Unicef conducts a Multi Indicator Cluster Survey (MICS) in 128 countries every four years jointly with federal and provincial governments, according to him. The latest MICS in Sindh conducted jointly by Unicef and federal and Sindh bureaus of statistics, officially put average family size in Sindh at 6.5, he said, and added that multiplying this figure with the number of households in Sindh shows the population of Sindh as 85,484,100.

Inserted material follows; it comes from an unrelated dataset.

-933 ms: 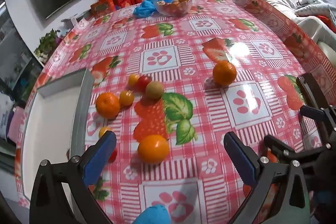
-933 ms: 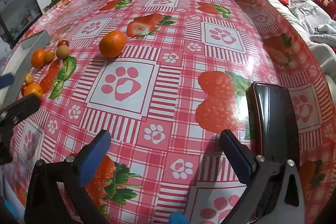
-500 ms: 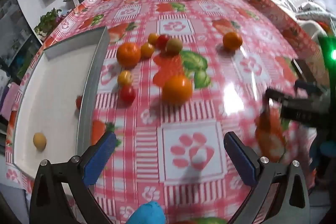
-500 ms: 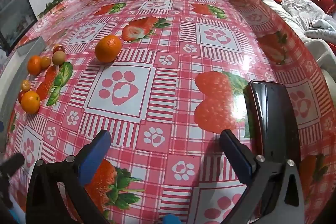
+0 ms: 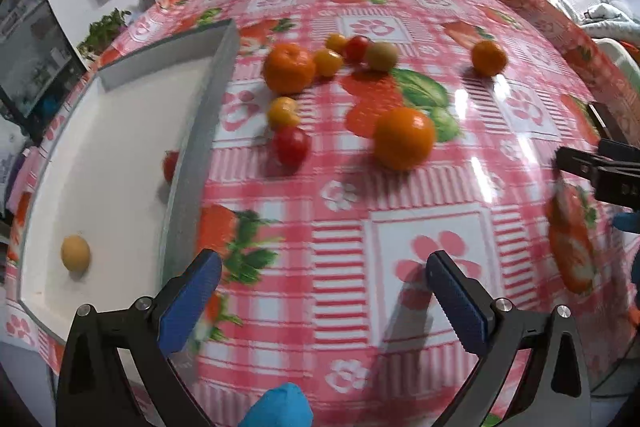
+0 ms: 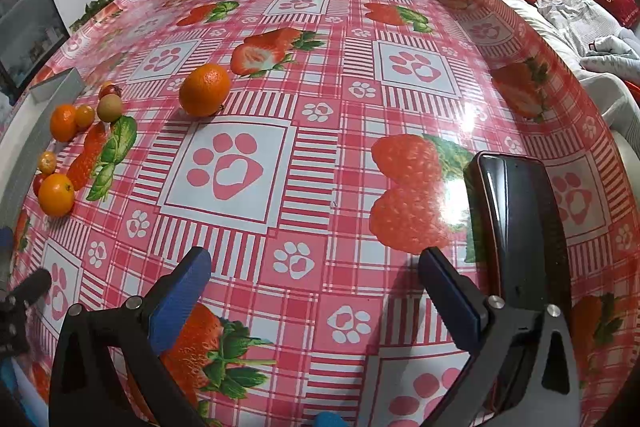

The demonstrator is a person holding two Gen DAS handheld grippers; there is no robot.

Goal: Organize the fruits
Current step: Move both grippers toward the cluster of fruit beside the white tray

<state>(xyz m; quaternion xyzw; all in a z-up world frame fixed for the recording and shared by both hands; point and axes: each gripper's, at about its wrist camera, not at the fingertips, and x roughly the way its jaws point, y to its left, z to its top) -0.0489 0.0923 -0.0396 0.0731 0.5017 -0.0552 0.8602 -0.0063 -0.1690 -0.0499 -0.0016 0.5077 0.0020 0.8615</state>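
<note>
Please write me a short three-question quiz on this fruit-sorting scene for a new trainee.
1. True or false: the left gripper is shut on an orange.
2. Which lies inside the white tray? A) a small yellowish fruit B) a banana C) a knife
3. Fill in: the dark flat object lies on the table right next to the ____ gripper.

Key
1. False: its fingers stand apart with nothing between them, and the nearest orange rests on the tablecloth.
2. A: the small yellowish fruit sits near the tray's close end; a red fruit lies by its wall.
3. Right: the right gripper is likewise open.
</note>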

He said that Sindh had, therefore, been undercounted by a good 30 million persons. Calling the census a failure, he explained that not having a single demographer from Sindh in the census advisory group while preparing working paper, insistence on anti-Sindh de-jure method of counting in working paper, ultra-long questionnaire with irrelevant questions, untrained crowds of enumerators, most of whom had never used a tablet, and unending time given for selective count adjustment were some of the factors which guaranteed the failure of this exercise even before it started.

For the past 17 months, he said, “we have been knocking our heads against the wall of PBS and federal government. In so many communications and meetings, Chief Minister Sindh has been cautioning them against repeating old mistakes”.

He shared that in a meeting held at the CM House on August 1, 2022, he (Taj) directly questioned the foul intent in the background of what they had already done. But ‘sweet talkers’ did what they had planned on day one, he said.